## What you need to do
The copy has to match the records word for word and include no pictures.

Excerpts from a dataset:

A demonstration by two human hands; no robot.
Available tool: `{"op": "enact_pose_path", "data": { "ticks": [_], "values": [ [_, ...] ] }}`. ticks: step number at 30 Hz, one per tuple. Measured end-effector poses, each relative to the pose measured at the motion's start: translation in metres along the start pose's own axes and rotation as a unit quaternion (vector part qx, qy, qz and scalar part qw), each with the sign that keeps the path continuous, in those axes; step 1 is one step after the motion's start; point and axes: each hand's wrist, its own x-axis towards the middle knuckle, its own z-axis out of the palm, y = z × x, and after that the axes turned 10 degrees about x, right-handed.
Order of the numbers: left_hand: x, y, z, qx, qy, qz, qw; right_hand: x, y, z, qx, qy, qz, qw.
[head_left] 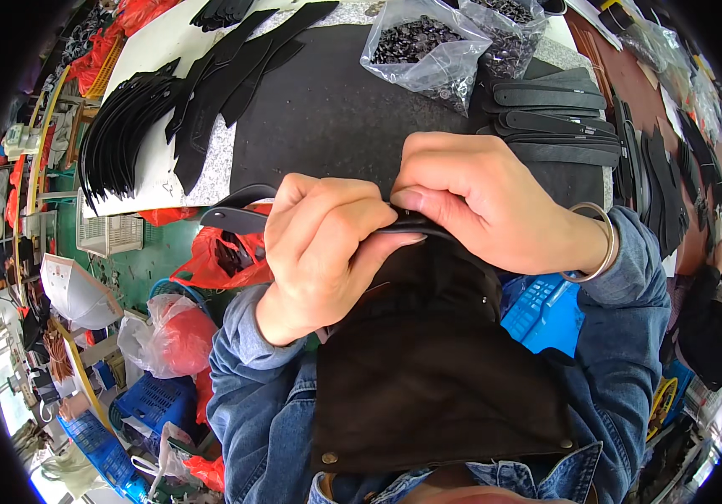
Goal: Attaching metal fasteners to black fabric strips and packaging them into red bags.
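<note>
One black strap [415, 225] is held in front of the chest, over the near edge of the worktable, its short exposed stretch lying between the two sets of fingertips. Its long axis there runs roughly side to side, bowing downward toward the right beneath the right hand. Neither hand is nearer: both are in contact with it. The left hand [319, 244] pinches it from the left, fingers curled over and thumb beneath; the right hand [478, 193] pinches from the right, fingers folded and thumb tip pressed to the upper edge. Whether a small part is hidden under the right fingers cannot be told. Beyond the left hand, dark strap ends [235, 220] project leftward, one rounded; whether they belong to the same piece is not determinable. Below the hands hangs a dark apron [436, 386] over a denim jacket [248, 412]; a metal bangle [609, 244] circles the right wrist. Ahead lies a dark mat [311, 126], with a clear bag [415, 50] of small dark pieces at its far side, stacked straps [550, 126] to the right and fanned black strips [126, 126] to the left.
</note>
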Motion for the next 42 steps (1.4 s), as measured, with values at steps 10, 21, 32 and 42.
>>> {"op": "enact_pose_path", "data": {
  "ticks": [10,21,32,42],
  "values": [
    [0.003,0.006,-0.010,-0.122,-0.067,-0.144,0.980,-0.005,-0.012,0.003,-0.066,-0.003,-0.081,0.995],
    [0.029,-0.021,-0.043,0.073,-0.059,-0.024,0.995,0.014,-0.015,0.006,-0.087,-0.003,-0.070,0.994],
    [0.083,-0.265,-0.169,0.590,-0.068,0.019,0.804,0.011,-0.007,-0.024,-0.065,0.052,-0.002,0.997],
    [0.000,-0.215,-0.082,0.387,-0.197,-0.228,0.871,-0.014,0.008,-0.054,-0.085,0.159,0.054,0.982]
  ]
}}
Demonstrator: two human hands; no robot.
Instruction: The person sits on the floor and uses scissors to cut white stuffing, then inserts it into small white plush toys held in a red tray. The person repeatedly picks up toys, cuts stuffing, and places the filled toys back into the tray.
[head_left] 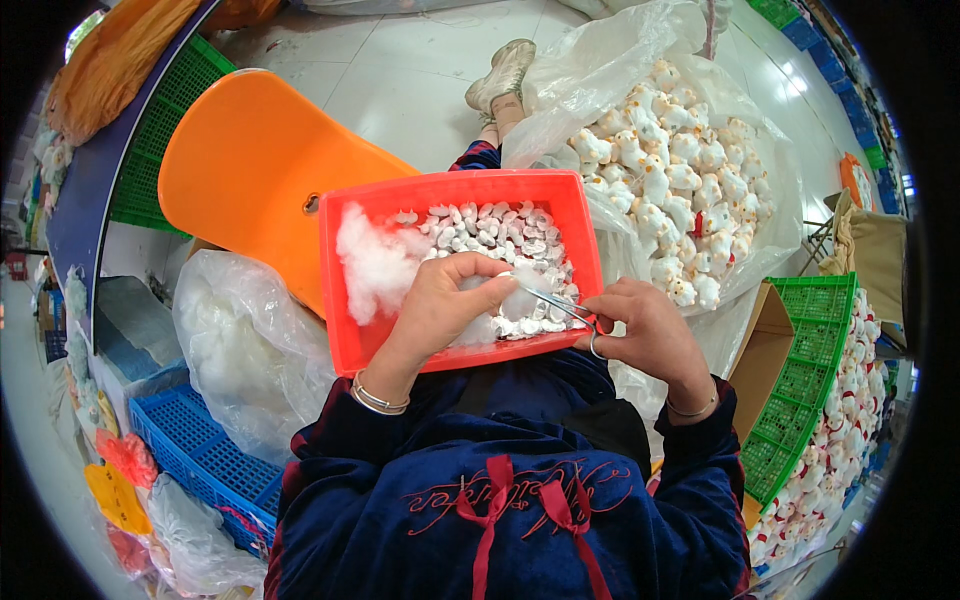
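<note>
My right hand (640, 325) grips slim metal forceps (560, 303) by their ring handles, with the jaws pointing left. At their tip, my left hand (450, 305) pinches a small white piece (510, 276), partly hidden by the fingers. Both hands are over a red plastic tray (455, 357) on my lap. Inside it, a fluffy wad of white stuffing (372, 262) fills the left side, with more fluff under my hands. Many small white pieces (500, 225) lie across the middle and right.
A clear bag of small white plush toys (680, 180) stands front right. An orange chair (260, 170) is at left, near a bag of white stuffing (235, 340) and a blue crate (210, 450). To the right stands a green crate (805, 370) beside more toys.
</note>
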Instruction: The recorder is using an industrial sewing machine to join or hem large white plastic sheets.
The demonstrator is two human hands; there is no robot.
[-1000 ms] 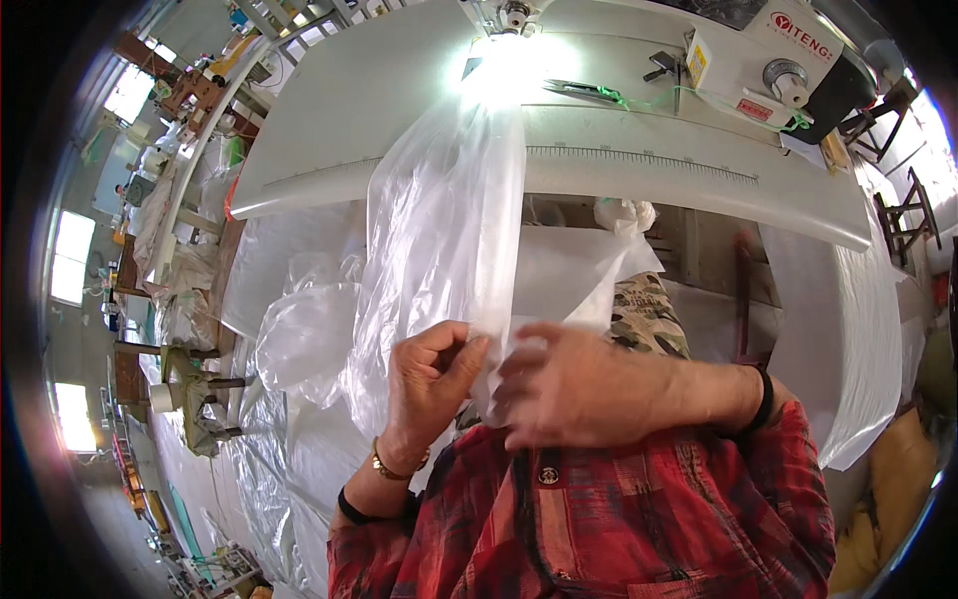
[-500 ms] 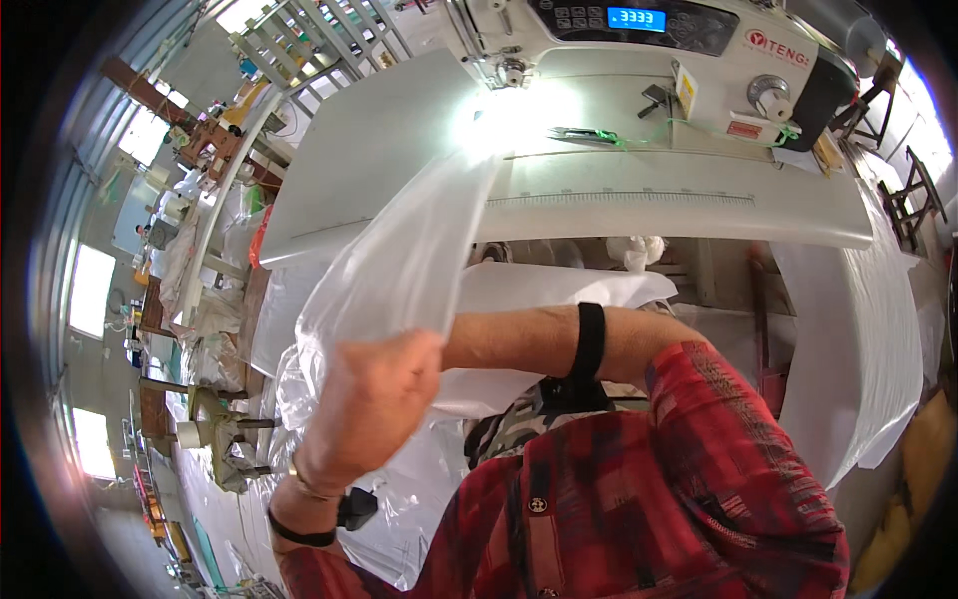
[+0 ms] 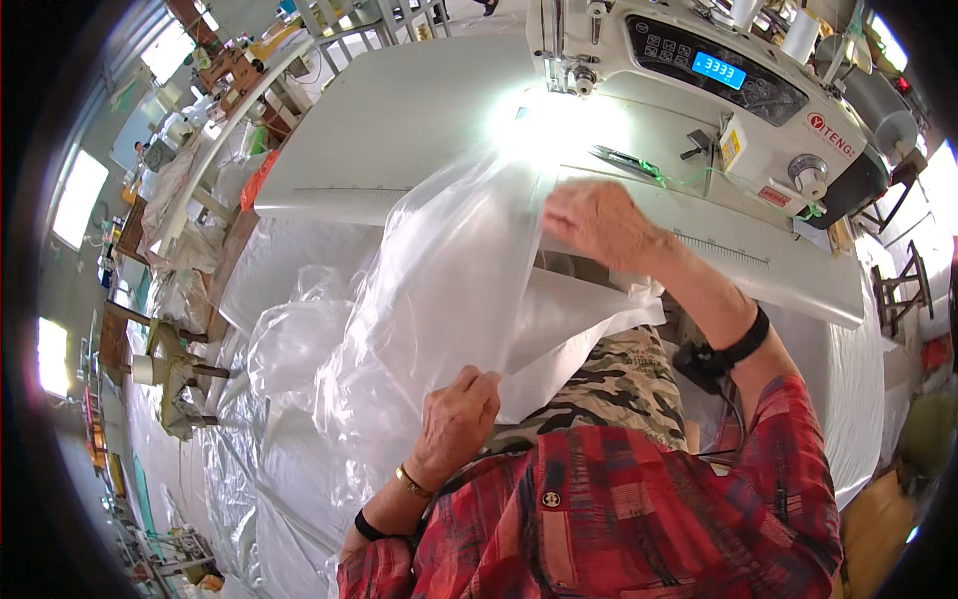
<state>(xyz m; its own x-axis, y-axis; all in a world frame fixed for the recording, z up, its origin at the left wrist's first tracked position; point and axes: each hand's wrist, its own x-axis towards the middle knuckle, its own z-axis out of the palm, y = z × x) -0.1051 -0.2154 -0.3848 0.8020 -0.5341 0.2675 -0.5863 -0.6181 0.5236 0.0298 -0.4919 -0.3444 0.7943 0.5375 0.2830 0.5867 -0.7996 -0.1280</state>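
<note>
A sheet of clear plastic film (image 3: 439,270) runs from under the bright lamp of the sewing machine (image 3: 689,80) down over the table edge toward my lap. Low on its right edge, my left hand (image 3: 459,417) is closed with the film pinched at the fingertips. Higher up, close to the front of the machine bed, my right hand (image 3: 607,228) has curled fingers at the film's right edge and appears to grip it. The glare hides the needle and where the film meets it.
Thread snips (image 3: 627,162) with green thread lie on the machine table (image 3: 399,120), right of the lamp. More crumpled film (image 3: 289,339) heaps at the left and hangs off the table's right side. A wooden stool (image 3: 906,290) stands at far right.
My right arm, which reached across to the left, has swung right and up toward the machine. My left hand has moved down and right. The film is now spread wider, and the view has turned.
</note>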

## Finished exercise
A demonstration by two human hands; no robot.
Available tool: `{"op": "enact_pose_path", "data": { "ticks": [_], "values": [ [_, ...] ] }}`. ticks: step number at 30 Hz, one per tuple. Measured end-effector poses, each relative to the pose measured at the motion's start: translation in metres along the start pose's own axes and rotation as a unit quaternion (vector part qx, qy, qz and scalar part qw), each with the sign that keeps the path continuous, in those axes; step 1 is one step after the motion's start; point and axes: each hand's wrist, its own x-axis towards the middle knuckle, its own z-axis out of the palm, y = z × x, and after that the axes turned 10 degrees about x, right-handed.
Order of the numbers: left_hand: x, y, z, qx, qy, qz, qw; right_hand: x, y, z, qx, qy, qz, qw.
[head_left] 
Goal: Attaching metal fasteners to black fabric strips and packaging them into red bags.
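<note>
One black strap [415, 225] is held in front of the chest, over the near edge of the worktable, its short exposed stretch lying between the two sets of fingertips. Its long axis there runs roughly side to side, bowing downward toward the right beneath the right hand. Neither hand is nearer: both are in contact with it. The left hand [319, 244] pinches it from the left, fingers curled over and thumb beneath; the right hand [478, 193] pinches from the right, fingers folded and thumb tip pressed to the upper edge. Whether a small part is hidden under the right fingers cannot be told. Beyond the left hand, dark strap ends [235, 220] project leftward, one rounded; whether they belong to the same piece is not determinable. Below the hands hangs a dark apron [436, 386] over a denim jacket [248, 412]; a metal bangle [609, 244] circles the right wrist. Ahead lies a dark mat [311, 126], with a clear bag [415, 50] of small dark pieces at its far side, stacked straps [550, 126] to the right and fanned black strips [126, 126] to the left.
</note>
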Motion for the next 42 steps (1.4 s), as measured, with values at steps 10, 21, 32 and 42.
>>> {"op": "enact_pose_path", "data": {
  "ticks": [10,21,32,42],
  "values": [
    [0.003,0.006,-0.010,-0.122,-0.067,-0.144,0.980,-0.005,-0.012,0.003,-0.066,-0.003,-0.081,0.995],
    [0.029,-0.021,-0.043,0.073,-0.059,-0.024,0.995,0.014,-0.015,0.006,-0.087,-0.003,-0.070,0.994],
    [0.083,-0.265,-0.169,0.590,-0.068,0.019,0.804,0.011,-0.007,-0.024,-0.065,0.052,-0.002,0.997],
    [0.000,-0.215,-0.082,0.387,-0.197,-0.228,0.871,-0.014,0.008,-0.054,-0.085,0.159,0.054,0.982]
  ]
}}
Demonstrator: two human hands; no robot.
Instruction: The person sits on the floor and uses scissors to cut white stuffing, then inserts it into small white plush toys held in a red tray. The person repeatedly picks up toys, cuts stuffing, and places the filled toys back into the tray.
[head_left] 
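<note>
My right hand (640, 325) grips slim metal forceps (560, 303) by their ring handles, with the jaws pointing left. At their tip, my left hand (450, 305) pinches a small white piece (510, 276), partly hidden by the fingers. Both hands are over a red plastic tray (455, 357) on my lap. Inside it, a fluffy wad of white stuffing (372, 262) fills the left side, with more fluff under my hands. Many small white pieces (500, 225) lie across the middle and right.
A clear bag of small white plush toys (680, 180) stands front right. An orange chair (260, 170) is at left, near a bag of white stuffing (235, 340) and a blue crate (210, 450). To the right stands a green crate (805, 370) beside more toys.
</note>
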Instruction: The recorder is using an industrial sewing machine to join or hem large white plastic sheets.
The demonstrator is two human hands; there is no robot.
[-1000 ms] 
[-500 ms] 
[+0 ms] 
<state>(xyz m; its own x-axis, y-axis; all in a world frame fixed for the recording, z up, its origin at the left wrist's first tracked position; point and axes: each hand's wrist, its own x-axis towards the middle knuckle, its own z-axis out of the palm, y = z × x) -0.1051 -0.2154 -0.3848 0.8020 -0.5341 0.2675 -0.5863 -0.6181 0.5236 0.0298 -0.4919 -0.3444 0.7943 0.5375 0.2830 0.5867 -0.7996 -0.1280</state>
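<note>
A sheet of clear plastic film (image 3: 439,270) runs from under the bright lamp of the sewing machine (image 3: 689,80) down over the table edge toward my lap. Low on its right edge, my left hand (image 3: 459,417) is closed with the film pinched at the fingertips. Higher up, close to the front of the machine bed, my right hand (image 3: 607,228) has curled fingers at the film's right edge and appears to grip it. The glare hides the needle and where the film meets it.
Thread snips (image 3: 627,162) with green thread lie on the machine table (image 3: 399,120), right of the lamp. More crumpled film (image 3: 289,339) heaps at the left and hangs off the table's right side. A wooden stool (image 3: 906,290) stands at far right.
My right arm, which reached across to the left, has swung right and up toward the machine. My left hand has moved down and right. The film is now spread wider, and the view has turned.
</note>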

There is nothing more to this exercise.